Archives - June, 2008

At the Heart of Education – June 26, 2008
I’ve just begun re-reading Becoming Human by Jean Vanier, the founder of l’Arche, an international network of communities for people with intellectual disabilities. He writes about the need for trust as being key to helping people learn: “The belief in the inner beauty of each and every human being is at the heart of l’Arche, at the heart of all true education and at the heart of being human. As soon as we start selecting and judging people instead of welcoming them as they are – with their sometimes hidden beauty, as well as their more frequently visible weaknesses – we are reducing life, not fostering it. When we reveal to people our belief in them, their hidden beauty rises to the surface where it may be more clearly seen by all.”

Posted:
2008/06/26 12:34 PM

Which Came First: the Baby Bully or the Adult Bully? – June 25, 2008
Recently, I’ve been dealing with some adult bullies in my business life and observing many more as I travel around town. Someone told me recently that I shouldn’t be hard on such folks, that they’re just dealing with the stresses of normal life in the big city. But I have been wondering if these obnoxiously aggressive people might have been childhood bullies who just grew up to be more sophisticated bullies. Many of these people would consider themselves to be successful people, but from my perspective they are misfits who try to impose their will on others through various sorts of bad behavior, including manipulation, sarcasm and arrogance. So I was interested to read a recent Associated Press story that talks about how bullying is beginning at ever-younger ages. It describes tormenting, teasing, exclusive clubs, rumor-spreading, whisper campaigns and other sorts of bullying among seven-year-olds. Apparently, the adolescent bullies were “Barbie brats” first.

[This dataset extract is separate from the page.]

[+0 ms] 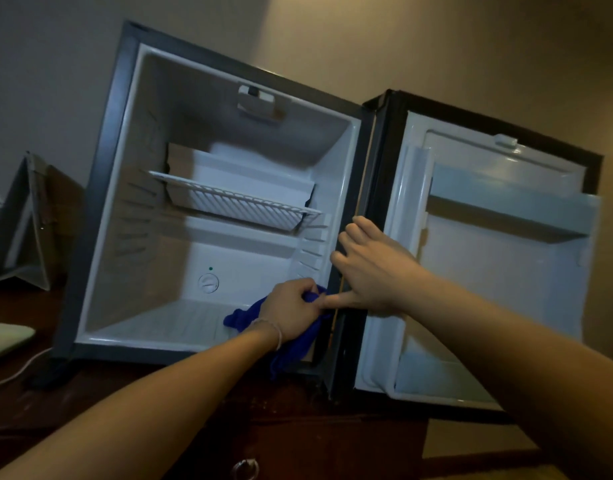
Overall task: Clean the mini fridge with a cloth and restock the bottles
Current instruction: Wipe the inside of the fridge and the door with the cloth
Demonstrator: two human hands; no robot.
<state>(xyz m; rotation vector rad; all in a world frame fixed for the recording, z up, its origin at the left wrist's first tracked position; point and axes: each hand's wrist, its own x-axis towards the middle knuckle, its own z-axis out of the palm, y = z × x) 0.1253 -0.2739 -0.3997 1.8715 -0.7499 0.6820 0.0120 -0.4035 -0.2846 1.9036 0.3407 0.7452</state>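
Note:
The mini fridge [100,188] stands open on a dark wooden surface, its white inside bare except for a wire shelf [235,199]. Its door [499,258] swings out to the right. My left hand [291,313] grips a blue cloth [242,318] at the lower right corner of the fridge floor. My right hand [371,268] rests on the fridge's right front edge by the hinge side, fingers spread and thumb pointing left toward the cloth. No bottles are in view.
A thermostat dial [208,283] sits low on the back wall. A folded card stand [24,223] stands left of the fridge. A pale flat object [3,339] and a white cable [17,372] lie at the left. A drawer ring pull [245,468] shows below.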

One person featured in the article is Meline Kevorkian, a Florida-based researcher and author who surveyed 167 educators and found that 25 percent indicated bullying occurs most in elementary schools. I have seen other research indicating that three-quarters of eight- to 11-year-olds have been bullied. According to Kevorkian, rationales for bullying at this tender age include wearing the wrong shoes or socks, not attending the right pop concert, having a smelly lunch or wearing bows in your hair.

She says that this sort of aggression among younger kids is often written off as a routine rite of passage. So are we normalizing abnormal behavior? One parent quoted in the AP article notes that much preschool bullying flies under the radar of harried parents, teachers and baby sitters. Harried or not, do these people turn a blind eye because aggression is so commonplace in adult society? Think of those ubiquitous sports parents screaming at their offspring to succeed – or at least to hit their opponent – and those whose sense of entitlement and competition fuels their need to spend thousands of dollars on birthday parties for their two-year-olds, on sexy designer clothes for their ten-year-olds, or on SUV-sized strollers for their infants (when they could be using a less aggressive and more nurturing baby carrier instead). Ah, yes, the wonderful socialization that homeschooled kids are missing.
Posted:
2008/06/25 6:38 PM

Expectations of Childhood – June 23, 2008
I was recently asked my opinion of this quote from Dr. Robert Mendelsohn (author of How to Raise a Healthy Child in Spite of Your Doctor, Ballantine Books, 1987 and Confessions of a Medical Heretic, McGraw-Hill, 1990 ): “We must learn to accept the fact that during their developmental years, children cannot be expected to exhibit adult behavior.” I was quite puzzled by the quote until I looked it up in the book and read it in context. The preceding sentence is: “It is sometimes difficult for parents with high expectations, who may themselves be high achievers, to remember that the occupation of children is to play and to learn.”

Ah, now it makes sense! He is pointing out – albeit a bit clumsily, I think – the folly of hurrying children. I have always admired Mendelsohn’s work. I like his anti-corporal punishment stance and commonsense approach to health. And I remember when How to Raise a Healthy Child came out wishing it had been published 15 years earlier when I could have used it to weather some of the common scrapes and ailments experienced by our young daughters. However, browsing through it today, I am feeling uncomfortable about a lot of the language he uses. For instance, the word “expectation” appears far too often for my comfort. In fact, the excerpt that was presented to me is entitled “What You Should Expect of Your Child.” I hope that is tongue-in-cheek because it’s our expectations that get us into trouble as parents (as well as in many other areas of life). If we must have an expectation of our children, it should be that they will develop in their own way, at their own speed, according to their own agenda – which is something Mendelsohn seems to believe, at least with reservations. However, expecting that children will be “normal” (Mendelsohn’s word), let alone better-than-normal so as to help them reach their potential, negates their unique individuality.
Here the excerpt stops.